Ryan Moffat
- Born: Ryan Moffat

Rugby union career
- Position: Centre

Amateur team(s)
- Years: Team / Apps / (Points)
- Whitecraigs
- –: Glasgow Hawks
- –: Cartha Queens Park
- –: Police Scotland

Senior career
- Years: Team / Apps / (Points)
- 2006-07: Glasgow Warriors / 0 / (0)

= Ryan Moffat =

Scottish rugby union player

Ryan Moffat is a Scottish rugby union footballer. He plays at Centre.

==Rugby Union career==

===Amateur career===

Moffat played for Whitecraigs, where he won big accolades in his debut season, and being described as 6ft1 and tonnes of fun. He then moved on to Glasgow Hawks. where he won back to back titles and a Scottish Cup. As a former Hawks player he was recently awarded the Silver Honour Cap for playing against the Army Rugby Union.

He then played for Cartha Queens Park. before moving back to Whitecraigs due to work commitments.

He plays rugby for Police Scotland and represents the British Police rugby team. He is the former captain of Police Scotland Glasgow.

===Professional career===

Moffat played for Glasgow District U18s, U19s and U20s. He also represented Scotland at U18s.

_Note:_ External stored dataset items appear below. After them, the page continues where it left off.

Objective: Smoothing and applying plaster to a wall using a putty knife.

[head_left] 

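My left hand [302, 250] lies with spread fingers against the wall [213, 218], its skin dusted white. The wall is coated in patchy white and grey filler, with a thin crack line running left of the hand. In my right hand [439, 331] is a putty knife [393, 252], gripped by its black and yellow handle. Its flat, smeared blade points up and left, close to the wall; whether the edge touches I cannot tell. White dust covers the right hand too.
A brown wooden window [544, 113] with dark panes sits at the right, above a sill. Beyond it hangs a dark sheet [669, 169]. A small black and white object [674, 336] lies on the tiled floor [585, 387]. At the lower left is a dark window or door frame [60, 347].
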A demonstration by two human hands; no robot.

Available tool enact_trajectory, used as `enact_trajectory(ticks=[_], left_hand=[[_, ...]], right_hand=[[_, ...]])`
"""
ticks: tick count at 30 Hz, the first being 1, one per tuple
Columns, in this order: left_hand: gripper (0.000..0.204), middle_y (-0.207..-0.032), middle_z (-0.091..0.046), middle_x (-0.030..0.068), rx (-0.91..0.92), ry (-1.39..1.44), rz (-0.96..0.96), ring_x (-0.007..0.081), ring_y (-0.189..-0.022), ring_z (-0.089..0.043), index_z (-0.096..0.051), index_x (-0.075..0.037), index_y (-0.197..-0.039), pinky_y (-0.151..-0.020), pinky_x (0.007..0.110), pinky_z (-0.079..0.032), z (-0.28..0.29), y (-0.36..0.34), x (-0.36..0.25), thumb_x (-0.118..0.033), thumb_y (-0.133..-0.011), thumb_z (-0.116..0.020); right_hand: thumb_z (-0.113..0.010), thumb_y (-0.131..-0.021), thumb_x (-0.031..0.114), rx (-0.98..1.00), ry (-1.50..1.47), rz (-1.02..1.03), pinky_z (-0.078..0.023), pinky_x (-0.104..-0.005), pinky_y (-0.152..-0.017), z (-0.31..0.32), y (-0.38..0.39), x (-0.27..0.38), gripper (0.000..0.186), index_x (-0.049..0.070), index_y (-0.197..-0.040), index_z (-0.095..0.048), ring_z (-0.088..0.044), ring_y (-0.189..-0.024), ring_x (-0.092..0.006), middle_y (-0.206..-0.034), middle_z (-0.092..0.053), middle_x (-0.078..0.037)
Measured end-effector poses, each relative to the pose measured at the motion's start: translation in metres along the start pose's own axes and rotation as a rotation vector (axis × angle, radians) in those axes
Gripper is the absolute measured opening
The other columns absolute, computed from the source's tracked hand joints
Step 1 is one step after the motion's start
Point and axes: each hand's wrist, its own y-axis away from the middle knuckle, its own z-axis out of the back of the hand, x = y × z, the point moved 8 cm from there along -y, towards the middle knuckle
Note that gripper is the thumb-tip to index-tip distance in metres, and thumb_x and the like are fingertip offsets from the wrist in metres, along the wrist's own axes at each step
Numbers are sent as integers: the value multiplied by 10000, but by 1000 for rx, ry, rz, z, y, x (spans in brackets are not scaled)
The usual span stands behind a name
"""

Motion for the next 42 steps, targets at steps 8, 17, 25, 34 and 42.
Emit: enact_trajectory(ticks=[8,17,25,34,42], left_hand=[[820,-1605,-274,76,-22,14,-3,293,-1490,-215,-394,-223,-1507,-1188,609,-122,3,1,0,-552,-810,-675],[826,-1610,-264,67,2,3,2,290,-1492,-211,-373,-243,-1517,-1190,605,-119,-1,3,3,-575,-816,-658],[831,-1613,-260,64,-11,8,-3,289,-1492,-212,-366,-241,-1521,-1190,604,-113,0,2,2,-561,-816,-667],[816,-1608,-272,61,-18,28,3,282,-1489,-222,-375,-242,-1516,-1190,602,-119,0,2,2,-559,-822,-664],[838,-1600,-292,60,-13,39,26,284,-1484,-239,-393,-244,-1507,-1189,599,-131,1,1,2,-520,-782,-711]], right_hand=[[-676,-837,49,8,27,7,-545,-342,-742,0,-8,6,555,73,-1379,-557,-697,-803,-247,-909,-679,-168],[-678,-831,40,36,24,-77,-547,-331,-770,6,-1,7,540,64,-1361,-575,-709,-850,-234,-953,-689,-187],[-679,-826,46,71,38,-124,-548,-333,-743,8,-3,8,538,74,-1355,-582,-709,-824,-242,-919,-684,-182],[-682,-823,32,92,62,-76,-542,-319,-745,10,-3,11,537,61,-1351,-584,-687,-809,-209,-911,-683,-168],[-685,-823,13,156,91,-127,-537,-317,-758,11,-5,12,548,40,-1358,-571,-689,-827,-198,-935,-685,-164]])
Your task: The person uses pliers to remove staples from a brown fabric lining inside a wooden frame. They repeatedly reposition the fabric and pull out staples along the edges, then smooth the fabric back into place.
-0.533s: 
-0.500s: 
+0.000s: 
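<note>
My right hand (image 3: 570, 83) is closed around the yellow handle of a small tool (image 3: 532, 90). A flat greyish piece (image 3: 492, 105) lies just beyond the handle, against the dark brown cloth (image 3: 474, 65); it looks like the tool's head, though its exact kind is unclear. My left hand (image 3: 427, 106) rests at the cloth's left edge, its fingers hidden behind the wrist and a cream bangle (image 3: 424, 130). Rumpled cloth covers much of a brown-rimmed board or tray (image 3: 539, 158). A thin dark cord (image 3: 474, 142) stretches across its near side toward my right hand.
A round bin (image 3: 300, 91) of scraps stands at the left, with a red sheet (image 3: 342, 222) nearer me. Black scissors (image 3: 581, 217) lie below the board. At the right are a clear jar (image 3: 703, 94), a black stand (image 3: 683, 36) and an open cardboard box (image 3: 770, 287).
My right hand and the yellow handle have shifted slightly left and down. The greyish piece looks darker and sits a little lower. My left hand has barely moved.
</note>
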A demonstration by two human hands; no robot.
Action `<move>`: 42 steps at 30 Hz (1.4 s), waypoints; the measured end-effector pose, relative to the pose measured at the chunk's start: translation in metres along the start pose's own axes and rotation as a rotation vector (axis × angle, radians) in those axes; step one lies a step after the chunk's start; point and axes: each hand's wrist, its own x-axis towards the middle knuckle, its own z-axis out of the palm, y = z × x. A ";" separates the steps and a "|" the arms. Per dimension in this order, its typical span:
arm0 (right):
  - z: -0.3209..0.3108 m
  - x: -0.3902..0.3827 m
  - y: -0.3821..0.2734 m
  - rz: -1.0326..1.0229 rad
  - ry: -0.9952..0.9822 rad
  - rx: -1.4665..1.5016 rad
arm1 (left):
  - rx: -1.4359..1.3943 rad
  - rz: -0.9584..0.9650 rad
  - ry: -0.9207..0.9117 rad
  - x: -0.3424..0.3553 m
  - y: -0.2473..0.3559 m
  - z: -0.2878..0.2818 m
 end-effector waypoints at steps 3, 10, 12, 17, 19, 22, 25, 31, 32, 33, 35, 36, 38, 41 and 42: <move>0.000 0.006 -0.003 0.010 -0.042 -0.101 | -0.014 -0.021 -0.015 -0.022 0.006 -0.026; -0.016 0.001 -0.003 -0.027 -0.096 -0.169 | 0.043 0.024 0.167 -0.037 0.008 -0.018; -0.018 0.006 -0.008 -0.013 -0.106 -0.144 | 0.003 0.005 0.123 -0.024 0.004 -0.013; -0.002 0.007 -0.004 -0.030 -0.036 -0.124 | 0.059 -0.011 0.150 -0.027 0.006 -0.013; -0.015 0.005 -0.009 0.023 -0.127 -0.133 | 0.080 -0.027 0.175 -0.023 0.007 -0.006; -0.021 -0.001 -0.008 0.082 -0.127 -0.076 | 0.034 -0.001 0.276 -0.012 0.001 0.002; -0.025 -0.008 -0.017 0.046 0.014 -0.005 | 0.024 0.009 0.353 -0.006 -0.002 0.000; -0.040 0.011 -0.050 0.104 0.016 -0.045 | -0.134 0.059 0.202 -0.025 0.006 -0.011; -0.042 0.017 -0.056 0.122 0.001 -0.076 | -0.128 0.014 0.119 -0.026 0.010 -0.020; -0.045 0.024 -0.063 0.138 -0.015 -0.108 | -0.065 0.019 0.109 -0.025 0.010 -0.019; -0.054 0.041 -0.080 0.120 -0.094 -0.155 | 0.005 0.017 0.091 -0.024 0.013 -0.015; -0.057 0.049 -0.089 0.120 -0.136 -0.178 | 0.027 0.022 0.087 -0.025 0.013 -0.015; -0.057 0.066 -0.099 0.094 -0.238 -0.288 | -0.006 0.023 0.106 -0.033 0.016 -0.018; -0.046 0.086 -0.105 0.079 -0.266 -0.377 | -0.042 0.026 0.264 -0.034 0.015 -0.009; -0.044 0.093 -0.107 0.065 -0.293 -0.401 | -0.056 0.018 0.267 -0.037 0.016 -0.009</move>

Moffat was part of the Glasgow Warriors back-up squad in the 2006-07 season.

He played in their first match against Newcastle Falcons on 18 August 2006.

Moffat then played in the 18 September 2006 match against Edinburgh Rugby.

He played both in the 2 October 2006 home match against the Border Reivers and the return away fixture on 27 November 2006.

Between those Reivers matches, he also played in the Warriors match against Scotland U20s on 13 November 2006.